> _Problem requirements_
In the records below, the relevant part opens with the line containing "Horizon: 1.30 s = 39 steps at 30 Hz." and closes with the line containing "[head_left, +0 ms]"; print that part exactly and only, without its pictures.

Dataset content below:

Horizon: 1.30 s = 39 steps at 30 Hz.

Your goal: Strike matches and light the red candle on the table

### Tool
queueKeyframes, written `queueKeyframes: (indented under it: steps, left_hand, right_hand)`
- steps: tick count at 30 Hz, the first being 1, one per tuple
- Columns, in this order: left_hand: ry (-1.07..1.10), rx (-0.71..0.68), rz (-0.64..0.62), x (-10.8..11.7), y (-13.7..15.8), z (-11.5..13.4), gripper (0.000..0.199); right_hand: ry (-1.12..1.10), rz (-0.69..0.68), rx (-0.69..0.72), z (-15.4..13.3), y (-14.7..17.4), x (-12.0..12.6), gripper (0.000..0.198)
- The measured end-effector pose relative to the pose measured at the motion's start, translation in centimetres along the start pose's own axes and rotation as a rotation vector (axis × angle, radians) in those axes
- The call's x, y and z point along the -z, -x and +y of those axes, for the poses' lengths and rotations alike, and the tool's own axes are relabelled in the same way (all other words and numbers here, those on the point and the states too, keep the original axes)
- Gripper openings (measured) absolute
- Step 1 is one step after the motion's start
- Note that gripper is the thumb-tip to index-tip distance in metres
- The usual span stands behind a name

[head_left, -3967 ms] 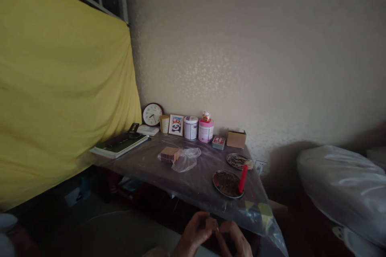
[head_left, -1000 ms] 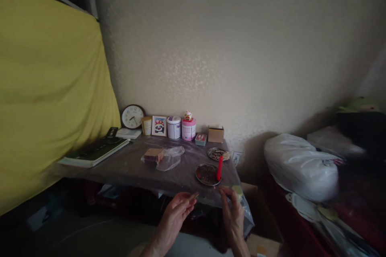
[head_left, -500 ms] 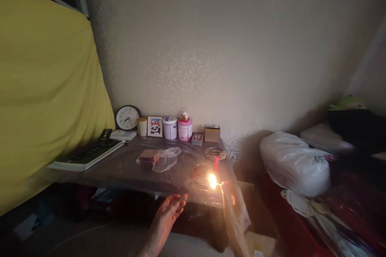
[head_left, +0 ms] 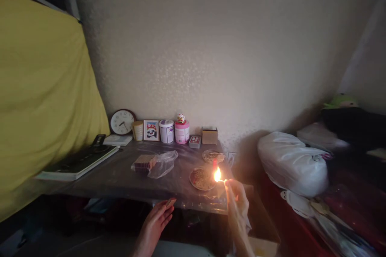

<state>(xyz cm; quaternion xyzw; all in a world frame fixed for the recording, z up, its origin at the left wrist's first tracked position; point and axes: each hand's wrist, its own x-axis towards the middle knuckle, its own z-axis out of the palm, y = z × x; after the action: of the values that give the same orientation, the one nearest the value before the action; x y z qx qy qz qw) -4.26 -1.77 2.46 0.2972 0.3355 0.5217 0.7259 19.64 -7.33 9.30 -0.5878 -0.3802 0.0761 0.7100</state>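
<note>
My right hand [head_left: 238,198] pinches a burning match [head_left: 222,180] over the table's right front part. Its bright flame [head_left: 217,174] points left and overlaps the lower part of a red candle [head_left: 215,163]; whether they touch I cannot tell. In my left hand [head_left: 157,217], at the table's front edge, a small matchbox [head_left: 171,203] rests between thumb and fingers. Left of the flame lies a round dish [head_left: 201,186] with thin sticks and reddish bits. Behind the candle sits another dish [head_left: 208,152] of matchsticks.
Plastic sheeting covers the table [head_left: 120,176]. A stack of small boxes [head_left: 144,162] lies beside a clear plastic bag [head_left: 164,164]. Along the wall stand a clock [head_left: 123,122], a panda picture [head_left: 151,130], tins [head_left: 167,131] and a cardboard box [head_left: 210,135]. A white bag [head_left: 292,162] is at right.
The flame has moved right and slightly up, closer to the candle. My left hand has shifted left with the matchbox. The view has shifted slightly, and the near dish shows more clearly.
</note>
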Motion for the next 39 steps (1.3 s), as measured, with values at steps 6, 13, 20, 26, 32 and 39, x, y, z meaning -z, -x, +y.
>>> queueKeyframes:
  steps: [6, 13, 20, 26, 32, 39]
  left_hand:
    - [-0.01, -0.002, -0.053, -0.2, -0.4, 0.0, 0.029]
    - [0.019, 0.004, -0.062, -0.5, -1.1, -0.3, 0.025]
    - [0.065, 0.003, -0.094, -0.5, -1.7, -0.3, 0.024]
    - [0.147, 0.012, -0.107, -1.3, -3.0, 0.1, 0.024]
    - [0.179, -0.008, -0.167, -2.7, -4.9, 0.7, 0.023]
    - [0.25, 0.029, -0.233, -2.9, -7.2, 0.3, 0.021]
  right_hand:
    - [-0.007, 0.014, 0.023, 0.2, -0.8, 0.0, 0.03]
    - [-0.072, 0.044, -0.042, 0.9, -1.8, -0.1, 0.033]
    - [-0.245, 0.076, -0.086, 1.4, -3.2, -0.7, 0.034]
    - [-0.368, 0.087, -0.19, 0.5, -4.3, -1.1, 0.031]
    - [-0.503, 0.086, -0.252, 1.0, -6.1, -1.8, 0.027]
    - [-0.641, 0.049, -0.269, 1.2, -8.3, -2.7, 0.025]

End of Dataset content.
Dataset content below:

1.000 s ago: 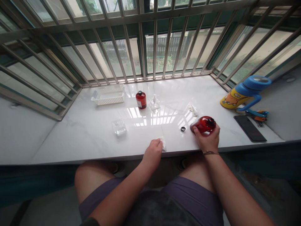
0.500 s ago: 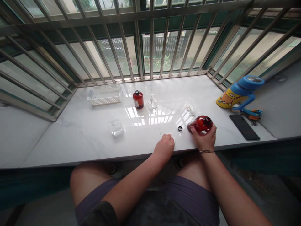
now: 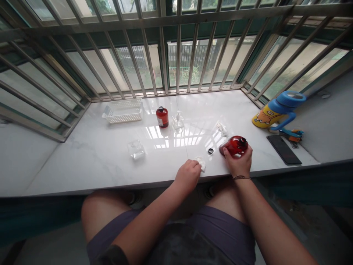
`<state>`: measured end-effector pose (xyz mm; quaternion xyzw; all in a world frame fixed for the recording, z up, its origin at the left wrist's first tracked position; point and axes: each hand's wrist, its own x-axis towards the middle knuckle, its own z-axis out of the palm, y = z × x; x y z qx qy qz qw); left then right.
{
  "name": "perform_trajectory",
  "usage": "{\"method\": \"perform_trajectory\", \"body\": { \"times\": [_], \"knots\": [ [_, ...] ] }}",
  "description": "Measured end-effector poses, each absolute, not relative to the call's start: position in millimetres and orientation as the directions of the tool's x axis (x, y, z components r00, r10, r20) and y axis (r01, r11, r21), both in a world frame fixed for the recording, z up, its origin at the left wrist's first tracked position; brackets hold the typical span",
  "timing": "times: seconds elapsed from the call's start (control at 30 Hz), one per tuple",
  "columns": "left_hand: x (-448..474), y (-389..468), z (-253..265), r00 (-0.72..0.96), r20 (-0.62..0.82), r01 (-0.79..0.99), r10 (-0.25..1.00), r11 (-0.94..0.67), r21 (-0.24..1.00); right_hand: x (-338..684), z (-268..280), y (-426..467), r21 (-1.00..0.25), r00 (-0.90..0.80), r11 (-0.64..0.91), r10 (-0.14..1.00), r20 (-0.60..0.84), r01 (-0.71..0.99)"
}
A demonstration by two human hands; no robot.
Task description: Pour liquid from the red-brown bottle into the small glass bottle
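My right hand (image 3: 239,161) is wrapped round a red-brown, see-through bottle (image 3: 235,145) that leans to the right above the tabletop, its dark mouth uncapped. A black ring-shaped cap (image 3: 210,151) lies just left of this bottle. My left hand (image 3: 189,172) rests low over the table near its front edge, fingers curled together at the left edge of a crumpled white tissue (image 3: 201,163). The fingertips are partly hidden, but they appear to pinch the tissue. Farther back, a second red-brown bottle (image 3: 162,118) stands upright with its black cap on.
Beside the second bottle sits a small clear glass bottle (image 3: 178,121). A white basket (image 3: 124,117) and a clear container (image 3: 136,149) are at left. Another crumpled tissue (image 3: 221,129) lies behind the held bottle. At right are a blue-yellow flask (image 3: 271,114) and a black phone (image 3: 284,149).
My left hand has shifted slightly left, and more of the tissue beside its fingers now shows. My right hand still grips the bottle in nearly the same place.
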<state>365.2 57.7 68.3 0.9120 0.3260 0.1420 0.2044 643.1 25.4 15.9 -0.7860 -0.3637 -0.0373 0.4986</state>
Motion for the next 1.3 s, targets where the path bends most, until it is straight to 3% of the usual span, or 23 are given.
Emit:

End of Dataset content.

> _Solution for this exercise_
Horizon: 1.30 s = 39 steps at 30 Hz.

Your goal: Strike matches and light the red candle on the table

### Tool
queueKeyframes, written `queueKeyframes: (indented under it: steps, left_hand, right_hand)`
- steps: tick count at 30 Hz, the first being 1, one per tuple
- Columns, in this order: left_hand: ry (-1.07..1.10), rx (-0.71..0.68), rz (-0.64..0.62), x (-10.8..11.7), y (-13.7..15.8), z (-11.5..13.4), gripper (0.000..0.199); right_hand: ry (-1.12..1.10), rz (-0.69..0.68), rx (-0.69..0.72), z (-15.4..13.3), y (-14.7..17.4), x (-12.0..12.6), gripper (0.000..0.198)
- The measured end-effector pose relative to the pose measured at the motion's start, translation in centimetres along the start pose's own axes and rotation as a rotation vector (axis × angle, radians) in those axes
- The call's x, y and z point along the -z, -x and +y of those axes, for the poses' lengths and rotations alike, and the tool's own axes are relabelled in the same way (all other words and numbers here, those on the point and the states too, keep the original axes)
- Gripper openings (measured) absolute
- Step 1 is one step after the motion's start
- Note that gripper is the thumb-tip to index-tip distance in metres
- The usual span stands behind a name

[head_left, -3967 ms] 
[head_left, -1000 ms] 
[head_left, -500 ms] 
[head_left, +0 ms] 

The exercise requires no further output.